Em Portugal, há atualmente cerca de 6000 utilizadores diários:
No gráfico (obtido em metrics.torproject.org), podemos ver que o número de utilizadores de Tor diários em Portugal em 2013 atingiu o seu pico (graças às revelações do Snowden, provavelmente), diminuindo até 2020. Mas no último ano temos registado um aumento ligeiro – há esperança!
É preciso continuar esta tendência até atingirmos pelo menos 10 mil utilizadores diários, que é o valor de referência que a Freedom of the Press Foundation recomenda para ser seguro utilizar o SecureDrop.
A imprensa pode ter um impacto na divulgação desta ferramenta.
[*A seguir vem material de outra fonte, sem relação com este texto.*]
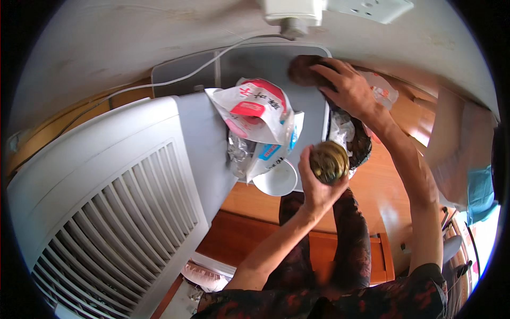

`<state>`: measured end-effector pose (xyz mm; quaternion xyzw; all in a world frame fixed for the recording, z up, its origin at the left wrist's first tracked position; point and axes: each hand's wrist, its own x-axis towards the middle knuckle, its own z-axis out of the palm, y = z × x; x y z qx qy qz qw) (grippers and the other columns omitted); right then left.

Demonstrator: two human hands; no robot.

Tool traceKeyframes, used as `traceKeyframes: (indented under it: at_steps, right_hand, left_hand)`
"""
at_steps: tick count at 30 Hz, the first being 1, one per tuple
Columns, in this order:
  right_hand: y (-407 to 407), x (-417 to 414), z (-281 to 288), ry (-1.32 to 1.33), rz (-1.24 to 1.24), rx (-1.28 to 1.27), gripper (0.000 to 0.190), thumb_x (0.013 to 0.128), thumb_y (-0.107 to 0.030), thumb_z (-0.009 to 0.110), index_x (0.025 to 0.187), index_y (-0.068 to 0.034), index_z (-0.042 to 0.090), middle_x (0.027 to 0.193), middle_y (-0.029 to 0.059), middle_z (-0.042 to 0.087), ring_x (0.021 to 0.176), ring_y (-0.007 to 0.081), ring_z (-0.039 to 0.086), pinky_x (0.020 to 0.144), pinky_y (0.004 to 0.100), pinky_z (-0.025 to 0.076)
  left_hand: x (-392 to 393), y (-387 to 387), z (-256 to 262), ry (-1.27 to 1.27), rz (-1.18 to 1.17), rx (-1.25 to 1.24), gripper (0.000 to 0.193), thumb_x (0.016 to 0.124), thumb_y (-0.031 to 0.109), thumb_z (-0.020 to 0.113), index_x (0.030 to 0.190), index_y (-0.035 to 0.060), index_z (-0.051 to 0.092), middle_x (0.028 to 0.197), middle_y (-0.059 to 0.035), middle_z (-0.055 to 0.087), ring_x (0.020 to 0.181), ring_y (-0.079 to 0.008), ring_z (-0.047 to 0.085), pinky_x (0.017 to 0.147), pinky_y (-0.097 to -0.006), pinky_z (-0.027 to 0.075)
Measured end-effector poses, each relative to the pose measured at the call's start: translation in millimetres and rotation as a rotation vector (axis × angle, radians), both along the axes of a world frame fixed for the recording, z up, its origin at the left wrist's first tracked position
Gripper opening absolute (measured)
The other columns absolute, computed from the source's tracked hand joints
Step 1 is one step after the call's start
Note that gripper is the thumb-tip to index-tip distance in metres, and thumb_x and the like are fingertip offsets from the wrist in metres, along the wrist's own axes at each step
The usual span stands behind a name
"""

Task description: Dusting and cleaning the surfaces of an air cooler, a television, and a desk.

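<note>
My left hand [320,196] is wrapped around a round glass-like vessel [329,163] with greenish-brown contents, held above the front edge of a grey folding table [314,127]. My right hand [352,89] grips a dark brown rounded object [305,71] over the table's far right corner; blur hides what it is. Left of both hands lies a red-and-white printed plastic bag [257,109], with a second white-and-blue bag [271,153] partly under it. A white bowl [275,180] sits by the table's front edge, partly covered by that bag.
A bin lined with a dark bag [361,143] stands against the table's right side, holding crumpled white material [342,127]. To the left is a large white slatted appliance [119,207]. A grey cable [191,75] crosses the table's back to a wall plug [294,27].
</note>
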<state>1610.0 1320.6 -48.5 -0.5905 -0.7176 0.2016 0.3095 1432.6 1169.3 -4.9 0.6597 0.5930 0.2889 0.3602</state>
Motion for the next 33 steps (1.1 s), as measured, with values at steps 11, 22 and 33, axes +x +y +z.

Muitas vezes, publicam-se histórias sobre a “dark web” e como o Tor é só para os maus da fita. Mas usos legítimos, como a proteção de denunciantes, raramente são falados. Tal como as facas, por cada mau uso, há muitos mais legítimos – e é por isso que ainda ninguém se lembrou de banir facas de cozinha!
Por isso, deixamos aqui a sugestão, de reportar também como o Tor, desenvolvido por uma ONG Norte-americana, protege os mais vulneráveis.
2. Instalar o SecureDrop
Fica só depois a faltar interesse por parte dos média em Portugal em adotar o sistema. É um investimento sério, mas os benefícios podem ser elevados. É difícil determinar exatamente o impacto que terá e são escassos os registos públicos de que fontes usaram o SecureDrop (os jornais geralmente preferem não o divulgar, para proteger a fonte). Mas o mero facto de que muitos, continuarem a operar os seus SecureDrops há anos, indica que vêm vantagem nos furos jornalísticos que através deles recebem.
É importante deixar também a nota de que nem o SecureDrop, nem o Tor, por si só, garantem a proteção de fontes. Mas são um passo fundamental neste processo.
Se é jornalista, divulgue este tema na sua redação, para que, um dia, Portugal possa ter uma forma de denúncia com mais garantias de anonimato.